AB, kişisel verilerin korunması konusunda geniş ve yaygın bir koruma sunmaktadır(Farina vd 2008: s.136). Hem üye devletler hem de AB’deki kurumlar kişisel verilerin korunmasına ilişkin düzenlemelere tabidir ve bu düzenlemelere ilişkin hükümler ABD’deki özel hayatın gizliliğine ilişkin düzenlemelerden daha geniştir. AB, kişisel verileri işleyen bütün özel kuruluşlara ve kamu kurumlarına yönelik düzenleme yaparken, ABD genel bir kişisel verilerin korunması düzenlemesine sahip değildir(Farina vd 2008: s.137).

Avrupa Birliği’nde kişisel verilerin korunması modelinin başlıca anlayışı “uygulanabilirlik”tir(Öqvist, 2009: s.113). Bu modeldeki veri öznesi açık kurallarla düzenlenmiş haklara sahiptir. Avrupa Birliği üyesi her bir ülke, söz konusu kuralların

uygulanmasını takip eden kişisel verilerin korunması denetçisine veya kurumuna sahiptir(Privacy and Human Rights, 2004: s.10).

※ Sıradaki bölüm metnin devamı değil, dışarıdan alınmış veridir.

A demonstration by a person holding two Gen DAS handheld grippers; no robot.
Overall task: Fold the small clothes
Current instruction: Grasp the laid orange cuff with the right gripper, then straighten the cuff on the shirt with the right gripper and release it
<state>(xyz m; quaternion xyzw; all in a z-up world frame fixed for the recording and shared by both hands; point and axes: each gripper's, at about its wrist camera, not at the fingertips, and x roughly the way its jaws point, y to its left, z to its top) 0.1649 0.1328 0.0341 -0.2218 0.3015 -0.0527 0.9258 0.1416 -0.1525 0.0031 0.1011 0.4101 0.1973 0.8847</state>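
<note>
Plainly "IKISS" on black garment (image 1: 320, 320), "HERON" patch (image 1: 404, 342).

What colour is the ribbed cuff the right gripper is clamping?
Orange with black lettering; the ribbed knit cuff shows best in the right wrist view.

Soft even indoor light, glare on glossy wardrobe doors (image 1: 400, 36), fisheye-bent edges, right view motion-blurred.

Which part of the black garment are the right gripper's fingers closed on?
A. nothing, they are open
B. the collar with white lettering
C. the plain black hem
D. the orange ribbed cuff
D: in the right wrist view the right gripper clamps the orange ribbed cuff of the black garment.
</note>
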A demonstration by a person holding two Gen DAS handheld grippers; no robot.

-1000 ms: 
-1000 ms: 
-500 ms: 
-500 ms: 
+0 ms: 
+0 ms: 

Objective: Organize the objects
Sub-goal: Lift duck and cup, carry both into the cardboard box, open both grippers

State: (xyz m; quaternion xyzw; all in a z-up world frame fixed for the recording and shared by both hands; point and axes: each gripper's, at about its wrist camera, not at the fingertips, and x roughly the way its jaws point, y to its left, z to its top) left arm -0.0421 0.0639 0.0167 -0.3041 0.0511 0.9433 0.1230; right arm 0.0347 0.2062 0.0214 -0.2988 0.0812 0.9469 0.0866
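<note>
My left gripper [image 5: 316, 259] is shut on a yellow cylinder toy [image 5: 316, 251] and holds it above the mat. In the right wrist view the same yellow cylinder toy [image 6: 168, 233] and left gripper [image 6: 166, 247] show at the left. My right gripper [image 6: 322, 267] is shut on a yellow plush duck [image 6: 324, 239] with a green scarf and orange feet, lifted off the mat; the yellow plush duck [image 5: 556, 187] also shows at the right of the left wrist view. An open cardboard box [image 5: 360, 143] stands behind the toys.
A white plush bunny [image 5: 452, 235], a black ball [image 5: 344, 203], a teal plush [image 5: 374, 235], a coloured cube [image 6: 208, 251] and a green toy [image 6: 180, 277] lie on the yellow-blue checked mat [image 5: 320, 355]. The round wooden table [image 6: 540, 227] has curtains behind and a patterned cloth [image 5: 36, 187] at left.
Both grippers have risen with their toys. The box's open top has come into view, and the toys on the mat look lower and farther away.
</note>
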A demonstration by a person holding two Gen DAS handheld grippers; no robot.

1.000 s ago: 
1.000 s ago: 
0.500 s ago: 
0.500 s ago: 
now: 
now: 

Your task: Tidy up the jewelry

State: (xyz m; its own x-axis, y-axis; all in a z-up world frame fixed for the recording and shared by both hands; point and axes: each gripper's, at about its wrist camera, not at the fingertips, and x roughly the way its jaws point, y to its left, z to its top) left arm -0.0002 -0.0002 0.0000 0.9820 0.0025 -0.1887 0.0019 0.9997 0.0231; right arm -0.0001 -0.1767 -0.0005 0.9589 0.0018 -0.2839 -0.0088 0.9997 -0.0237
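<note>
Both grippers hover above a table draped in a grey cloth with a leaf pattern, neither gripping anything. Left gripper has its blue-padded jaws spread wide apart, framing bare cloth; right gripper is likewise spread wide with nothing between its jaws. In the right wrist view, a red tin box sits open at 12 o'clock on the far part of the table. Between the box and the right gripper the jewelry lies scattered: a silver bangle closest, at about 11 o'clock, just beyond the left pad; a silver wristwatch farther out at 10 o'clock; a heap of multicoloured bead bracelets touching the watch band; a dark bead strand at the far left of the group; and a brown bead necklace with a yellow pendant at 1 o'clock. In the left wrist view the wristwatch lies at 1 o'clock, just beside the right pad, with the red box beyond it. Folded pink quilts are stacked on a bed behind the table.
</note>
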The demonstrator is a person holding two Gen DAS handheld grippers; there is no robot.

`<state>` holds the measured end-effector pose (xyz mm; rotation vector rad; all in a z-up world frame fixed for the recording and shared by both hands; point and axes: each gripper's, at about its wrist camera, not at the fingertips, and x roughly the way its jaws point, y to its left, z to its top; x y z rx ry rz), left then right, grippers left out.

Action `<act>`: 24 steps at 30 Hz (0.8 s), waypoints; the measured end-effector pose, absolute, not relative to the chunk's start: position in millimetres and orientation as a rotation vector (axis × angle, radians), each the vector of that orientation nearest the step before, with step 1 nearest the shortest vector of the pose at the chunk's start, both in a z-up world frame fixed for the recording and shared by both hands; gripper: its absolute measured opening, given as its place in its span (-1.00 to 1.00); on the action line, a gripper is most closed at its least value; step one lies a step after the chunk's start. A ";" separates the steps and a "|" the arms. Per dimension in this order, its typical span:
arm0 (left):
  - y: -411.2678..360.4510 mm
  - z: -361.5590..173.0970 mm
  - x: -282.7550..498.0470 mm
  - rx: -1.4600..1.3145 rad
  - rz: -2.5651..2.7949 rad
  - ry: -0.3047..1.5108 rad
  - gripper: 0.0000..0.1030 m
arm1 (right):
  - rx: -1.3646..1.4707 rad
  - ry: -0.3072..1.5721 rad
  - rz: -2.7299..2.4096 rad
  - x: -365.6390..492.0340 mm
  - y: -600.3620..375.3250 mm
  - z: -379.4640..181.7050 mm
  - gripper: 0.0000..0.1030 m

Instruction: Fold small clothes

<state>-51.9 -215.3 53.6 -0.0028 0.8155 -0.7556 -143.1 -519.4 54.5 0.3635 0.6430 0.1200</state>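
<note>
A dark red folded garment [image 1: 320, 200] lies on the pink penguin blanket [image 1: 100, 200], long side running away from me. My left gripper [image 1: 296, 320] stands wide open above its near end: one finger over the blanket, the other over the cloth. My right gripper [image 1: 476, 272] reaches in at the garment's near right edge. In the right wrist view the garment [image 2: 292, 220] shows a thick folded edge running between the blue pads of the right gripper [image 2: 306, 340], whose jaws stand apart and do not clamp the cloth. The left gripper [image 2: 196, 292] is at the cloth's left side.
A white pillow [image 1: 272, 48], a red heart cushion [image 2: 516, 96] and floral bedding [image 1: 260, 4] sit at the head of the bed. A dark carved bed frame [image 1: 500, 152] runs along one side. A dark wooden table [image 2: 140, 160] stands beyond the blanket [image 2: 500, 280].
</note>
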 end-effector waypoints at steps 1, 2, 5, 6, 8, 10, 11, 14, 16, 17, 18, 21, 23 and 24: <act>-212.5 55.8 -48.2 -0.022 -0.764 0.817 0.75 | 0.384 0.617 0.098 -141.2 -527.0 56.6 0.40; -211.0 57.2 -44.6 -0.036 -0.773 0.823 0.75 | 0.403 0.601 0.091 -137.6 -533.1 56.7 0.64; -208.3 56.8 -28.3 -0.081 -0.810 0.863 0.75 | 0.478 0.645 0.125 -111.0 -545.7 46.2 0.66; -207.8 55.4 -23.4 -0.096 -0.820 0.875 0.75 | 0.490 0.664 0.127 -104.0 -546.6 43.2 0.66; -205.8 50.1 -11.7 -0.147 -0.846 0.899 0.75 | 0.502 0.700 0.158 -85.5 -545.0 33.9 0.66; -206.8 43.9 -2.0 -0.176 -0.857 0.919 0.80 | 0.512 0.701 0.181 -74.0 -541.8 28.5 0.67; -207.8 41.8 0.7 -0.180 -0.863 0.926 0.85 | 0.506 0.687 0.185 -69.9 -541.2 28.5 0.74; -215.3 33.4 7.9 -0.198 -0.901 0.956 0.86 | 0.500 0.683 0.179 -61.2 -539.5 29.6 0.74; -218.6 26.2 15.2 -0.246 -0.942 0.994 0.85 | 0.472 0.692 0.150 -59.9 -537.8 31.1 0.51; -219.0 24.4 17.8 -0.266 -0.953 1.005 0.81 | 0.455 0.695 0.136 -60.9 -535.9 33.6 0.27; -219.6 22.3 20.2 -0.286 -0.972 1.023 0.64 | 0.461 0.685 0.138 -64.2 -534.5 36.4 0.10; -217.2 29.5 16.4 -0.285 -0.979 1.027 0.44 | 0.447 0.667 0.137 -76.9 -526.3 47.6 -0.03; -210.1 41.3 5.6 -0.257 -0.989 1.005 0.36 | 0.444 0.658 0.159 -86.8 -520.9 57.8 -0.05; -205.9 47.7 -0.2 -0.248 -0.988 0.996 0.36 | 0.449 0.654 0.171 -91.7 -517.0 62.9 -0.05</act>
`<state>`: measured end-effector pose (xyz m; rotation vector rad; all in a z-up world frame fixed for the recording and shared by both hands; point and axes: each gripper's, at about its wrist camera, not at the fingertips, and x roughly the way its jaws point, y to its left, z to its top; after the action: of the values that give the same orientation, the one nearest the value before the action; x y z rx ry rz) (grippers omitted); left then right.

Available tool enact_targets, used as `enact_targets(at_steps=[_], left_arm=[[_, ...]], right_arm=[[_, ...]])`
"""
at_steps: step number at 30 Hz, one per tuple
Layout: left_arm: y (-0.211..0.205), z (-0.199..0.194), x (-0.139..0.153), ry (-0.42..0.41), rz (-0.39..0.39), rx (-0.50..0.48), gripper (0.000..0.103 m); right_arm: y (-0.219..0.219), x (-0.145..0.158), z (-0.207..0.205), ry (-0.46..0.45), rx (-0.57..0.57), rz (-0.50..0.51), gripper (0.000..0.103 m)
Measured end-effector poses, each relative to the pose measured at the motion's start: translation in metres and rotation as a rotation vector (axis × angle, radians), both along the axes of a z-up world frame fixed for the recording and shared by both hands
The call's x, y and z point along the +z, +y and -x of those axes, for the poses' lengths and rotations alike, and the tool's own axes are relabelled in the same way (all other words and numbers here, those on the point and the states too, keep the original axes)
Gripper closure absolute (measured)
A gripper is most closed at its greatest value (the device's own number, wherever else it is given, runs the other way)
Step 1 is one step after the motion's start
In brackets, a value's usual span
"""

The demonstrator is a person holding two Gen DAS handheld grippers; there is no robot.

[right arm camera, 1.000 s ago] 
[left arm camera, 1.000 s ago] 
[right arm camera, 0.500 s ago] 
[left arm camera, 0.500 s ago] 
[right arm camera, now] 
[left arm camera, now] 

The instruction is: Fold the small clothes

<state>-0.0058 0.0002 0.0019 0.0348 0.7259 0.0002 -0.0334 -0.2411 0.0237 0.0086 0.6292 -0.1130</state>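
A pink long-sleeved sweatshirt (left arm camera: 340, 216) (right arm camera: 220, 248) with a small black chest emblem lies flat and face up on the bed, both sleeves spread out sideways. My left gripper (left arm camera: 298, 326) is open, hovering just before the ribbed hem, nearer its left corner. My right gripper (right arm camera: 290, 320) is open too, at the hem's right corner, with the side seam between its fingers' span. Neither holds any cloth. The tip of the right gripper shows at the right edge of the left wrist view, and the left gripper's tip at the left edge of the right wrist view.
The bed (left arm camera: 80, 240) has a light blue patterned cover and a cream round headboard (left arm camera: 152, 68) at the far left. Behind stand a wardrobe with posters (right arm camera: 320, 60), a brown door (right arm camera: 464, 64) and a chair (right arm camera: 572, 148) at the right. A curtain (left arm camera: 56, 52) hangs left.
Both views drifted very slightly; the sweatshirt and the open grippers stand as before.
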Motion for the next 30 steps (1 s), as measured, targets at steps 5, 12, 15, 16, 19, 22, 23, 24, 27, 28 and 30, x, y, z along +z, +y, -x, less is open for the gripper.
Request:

Avrupa’nın, kişisel verilerin korunmasına ilişkin ilgisinin, Almanya’da kişisel verilerin acımasızca kötüye kullanılması sonucu milyonlarca Yahudi’nin toplama kamplarına gönderilmesinden kaynaklandığı belirtilmekte ise de(Farina vd 2008: s.137), AB’deki kişisel verilerin korunmasına getirilen yaygın koruma Avrupa’daki özel hayatın gizliliği konusundaki geçmişe dayanan bir geleneği yansıtmaktadır. Nitekim AB üyesi devletlerin çoğunun anayasalarında açık bir şekilde özel hayatın gizliliğinin korunması hakkıyla ilgili düzenlemelere yer verilmiş ve Avrupa Birliği Temel Haklar Şartı’nın 8 inci maddesinde de, herkesin özel, aile yaşamına ve haberleşmesine saygı gösterilmesi hakkına sahip olduğu belirtilmiştir(Farina vd 2008: s.137).